Set down the first line below and each line after it, ending with the one that holds "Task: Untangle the". Pictures do not belong in the copy.

== Data segment ==

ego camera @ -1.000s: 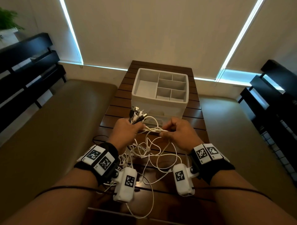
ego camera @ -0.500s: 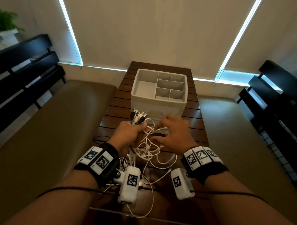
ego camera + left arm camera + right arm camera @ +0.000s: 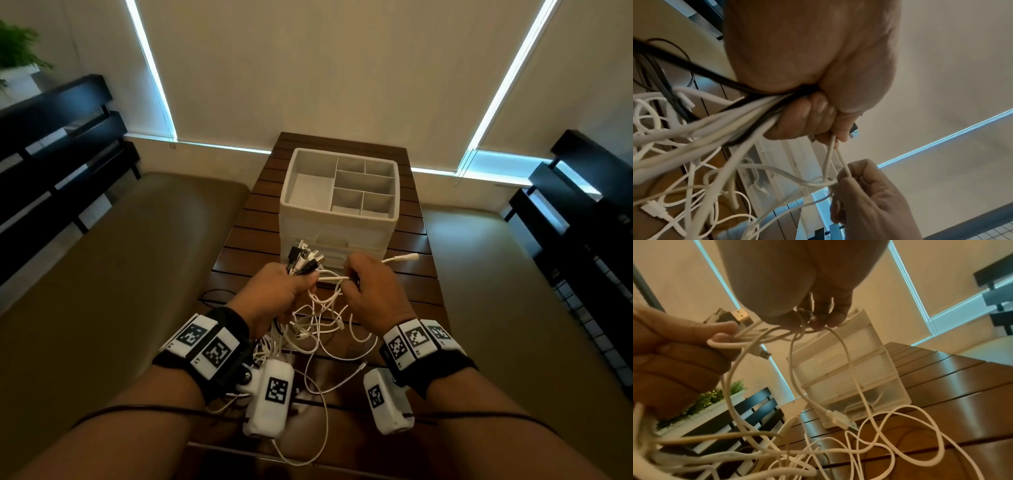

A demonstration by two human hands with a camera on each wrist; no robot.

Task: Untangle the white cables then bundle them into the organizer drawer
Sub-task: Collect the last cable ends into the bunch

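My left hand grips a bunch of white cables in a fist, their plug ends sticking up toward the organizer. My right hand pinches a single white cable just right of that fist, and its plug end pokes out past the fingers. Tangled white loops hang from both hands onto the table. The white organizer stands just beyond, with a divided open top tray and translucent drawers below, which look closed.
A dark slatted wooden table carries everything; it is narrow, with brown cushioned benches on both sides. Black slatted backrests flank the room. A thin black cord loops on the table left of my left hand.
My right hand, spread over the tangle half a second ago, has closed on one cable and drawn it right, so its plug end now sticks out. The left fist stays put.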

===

■ Your solution
ego camera @ -1.000s: 
ego camera @ -0.500s: 
ego camera + left arm camera + right arm camera @ +0.000s: 

A demonstration by two human hands with a camera on each wrist; no robot.

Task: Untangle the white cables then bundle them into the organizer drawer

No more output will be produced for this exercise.